> **The problem**
Keep only the lines of the material below that contain the word "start". Copy those lines.

> **Information shown**
'''
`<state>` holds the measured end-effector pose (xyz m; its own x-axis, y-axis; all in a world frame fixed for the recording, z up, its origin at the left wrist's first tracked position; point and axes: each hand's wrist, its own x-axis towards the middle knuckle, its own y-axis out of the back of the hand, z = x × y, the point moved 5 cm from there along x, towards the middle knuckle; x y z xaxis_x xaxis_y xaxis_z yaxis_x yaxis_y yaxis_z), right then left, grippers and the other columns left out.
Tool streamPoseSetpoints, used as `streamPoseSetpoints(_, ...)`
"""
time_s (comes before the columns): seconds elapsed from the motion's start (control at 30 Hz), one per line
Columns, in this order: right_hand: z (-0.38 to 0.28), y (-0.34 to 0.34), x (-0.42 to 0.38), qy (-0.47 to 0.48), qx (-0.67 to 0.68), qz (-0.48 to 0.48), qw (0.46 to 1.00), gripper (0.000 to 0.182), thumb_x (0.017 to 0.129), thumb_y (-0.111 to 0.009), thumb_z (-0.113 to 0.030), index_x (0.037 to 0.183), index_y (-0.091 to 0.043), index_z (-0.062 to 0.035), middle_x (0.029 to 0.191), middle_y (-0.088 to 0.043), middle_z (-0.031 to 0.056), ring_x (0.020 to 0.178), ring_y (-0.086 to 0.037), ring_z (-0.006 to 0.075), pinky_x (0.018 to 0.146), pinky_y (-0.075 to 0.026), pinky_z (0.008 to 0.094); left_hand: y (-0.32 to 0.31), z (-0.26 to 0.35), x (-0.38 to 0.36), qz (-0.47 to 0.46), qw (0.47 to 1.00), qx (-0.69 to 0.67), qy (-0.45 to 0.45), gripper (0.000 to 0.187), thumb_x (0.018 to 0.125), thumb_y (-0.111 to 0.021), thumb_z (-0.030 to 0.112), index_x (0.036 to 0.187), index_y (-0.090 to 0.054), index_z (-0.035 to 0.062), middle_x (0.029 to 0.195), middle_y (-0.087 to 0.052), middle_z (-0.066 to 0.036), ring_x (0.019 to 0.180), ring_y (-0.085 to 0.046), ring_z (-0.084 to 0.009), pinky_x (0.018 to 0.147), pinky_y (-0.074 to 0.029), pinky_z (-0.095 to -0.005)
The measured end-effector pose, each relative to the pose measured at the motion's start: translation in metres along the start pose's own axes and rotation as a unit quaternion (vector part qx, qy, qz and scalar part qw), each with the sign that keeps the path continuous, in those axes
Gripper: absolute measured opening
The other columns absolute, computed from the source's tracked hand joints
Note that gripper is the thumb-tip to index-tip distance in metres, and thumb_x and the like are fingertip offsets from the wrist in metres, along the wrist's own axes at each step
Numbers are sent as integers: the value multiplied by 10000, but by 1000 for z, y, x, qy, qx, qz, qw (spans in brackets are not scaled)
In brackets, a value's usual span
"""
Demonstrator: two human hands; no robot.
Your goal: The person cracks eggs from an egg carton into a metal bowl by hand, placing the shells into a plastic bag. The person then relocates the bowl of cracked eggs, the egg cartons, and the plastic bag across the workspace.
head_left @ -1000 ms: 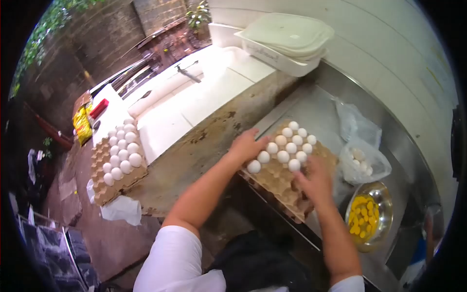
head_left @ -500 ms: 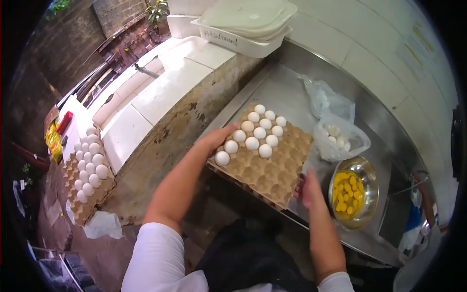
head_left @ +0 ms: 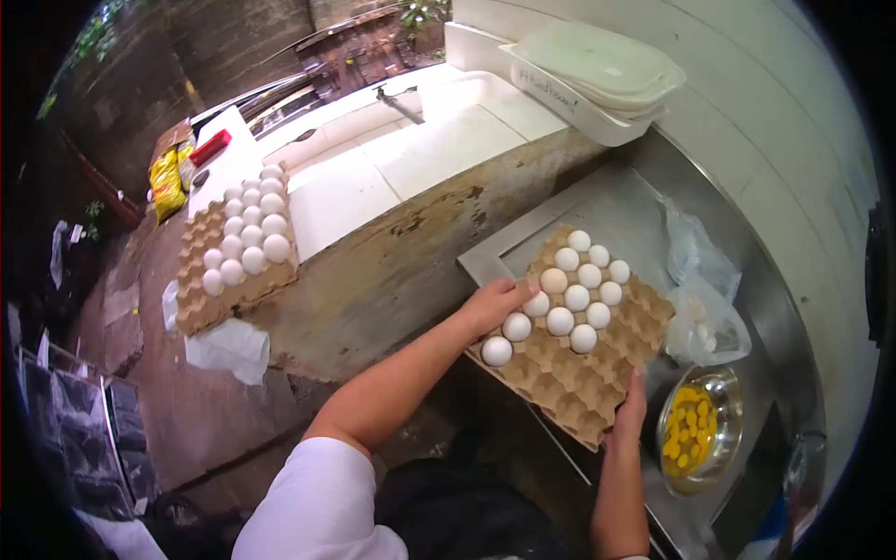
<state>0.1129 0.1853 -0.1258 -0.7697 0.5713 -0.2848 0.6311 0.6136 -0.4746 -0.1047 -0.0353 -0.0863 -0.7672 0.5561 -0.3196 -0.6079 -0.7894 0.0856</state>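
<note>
A brown cardboard egg tray (head_left: 569,373), partly filled with white eggs (head_left: 577,298), is held between both hands at the steel counter's front edge. My left hand (head_left: 504,306) grips its left side, thumb on top beside an egg. My right hand (head_left: 629,411) supports the right side, its fingers partly hidden under the tray. Right of the tray, a steel bowl (head_left: 733,411) holds several yellow yolks (head_left: 689,429). Behind the bowl lies a clear plastic bag (head_left: 705,322) with pale contents that are hard to make out.
Another egg tray (head_left: 201,303) with several white eggs rests at the left, by the tiled ledge (head_left: 373,182). White lidded containers (head_left: 597,70) stand at the back. The steel counter (head_left: 597,210) curves along the wall. A yellow packet (head_left: 166,182) lies far left.
The view has turned left, so the surroundings appear farther right. Both hands still hold the tray, which now overhangs the counter's front edge more and looks nearer to me.
</note>
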Motion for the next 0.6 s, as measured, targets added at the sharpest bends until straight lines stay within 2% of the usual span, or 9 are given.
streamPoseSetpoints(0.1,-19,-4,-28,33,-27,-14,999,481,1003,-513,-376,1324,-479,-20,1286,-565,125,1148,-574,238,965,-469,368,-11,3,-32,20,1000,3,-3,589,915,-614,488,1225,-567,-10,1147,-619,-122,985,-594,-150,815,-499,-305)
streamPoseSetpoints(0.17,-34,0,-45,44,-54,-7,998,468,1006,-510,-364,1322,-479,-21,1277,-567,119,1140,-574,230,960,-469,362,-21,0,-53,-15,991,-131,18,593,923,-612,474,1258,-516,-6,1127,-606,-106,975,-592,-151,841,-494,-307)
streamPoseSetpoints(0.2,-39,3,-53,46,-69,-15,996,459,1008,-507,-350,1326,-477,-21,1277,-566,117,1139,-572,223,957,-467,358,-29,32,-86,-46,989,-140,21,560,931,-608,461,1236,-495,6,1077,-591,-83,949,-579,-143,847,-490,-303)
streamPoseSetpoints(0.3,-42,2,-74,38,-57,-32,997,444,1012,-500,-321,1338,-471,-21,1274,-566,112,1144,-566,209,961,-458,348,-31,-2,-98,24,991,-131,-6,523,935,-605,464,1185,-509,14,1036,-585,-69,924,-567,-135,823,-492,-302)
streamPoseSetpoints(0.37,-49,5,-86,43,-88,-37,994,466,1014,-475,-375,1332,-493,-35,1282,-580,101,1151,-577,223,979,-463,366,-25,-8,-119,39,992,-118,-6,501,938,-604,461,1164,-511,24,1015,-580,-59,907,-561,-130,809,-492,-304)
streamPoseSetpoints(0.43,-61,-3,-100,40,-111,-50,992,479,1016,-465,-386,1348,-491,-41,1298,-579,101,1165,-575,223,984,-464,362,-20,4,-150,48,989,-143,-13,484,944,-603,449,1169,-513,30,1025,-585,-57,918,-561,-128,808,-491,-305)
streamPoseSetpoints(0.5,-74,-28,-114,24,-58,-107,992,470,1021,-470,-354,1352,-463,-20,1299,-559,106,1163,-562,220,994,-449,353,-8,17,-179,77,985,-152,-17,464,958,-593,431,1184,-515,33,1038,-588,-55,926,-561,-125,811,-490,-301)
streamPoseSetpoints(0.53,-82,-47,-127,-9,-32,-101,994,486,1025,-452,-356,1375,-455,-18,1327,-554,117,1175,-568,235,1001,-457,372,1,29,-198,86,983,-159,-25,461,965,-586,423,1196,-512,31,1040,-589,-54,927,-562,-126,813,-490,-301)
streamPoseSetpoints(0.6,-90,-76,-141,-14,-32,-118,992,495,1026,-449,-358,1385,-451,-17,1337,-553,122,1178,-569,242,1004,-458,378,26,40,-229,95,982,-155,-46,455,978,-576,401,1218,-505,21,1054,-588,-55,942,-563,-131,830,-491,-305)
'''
> **Completed exercise**
time_s (comes before the columns): seconds elapsed from the motion's start (control at 30 Hz), one per line
The measured end-effector pose, each relative to the pose measured at the motion's start: translation in metres along the start pose's own axes and rotation as a unit quaternion (vector part qx, qy, qz and scalar part qw), each with the sign that keeps the path continuous, in those axes

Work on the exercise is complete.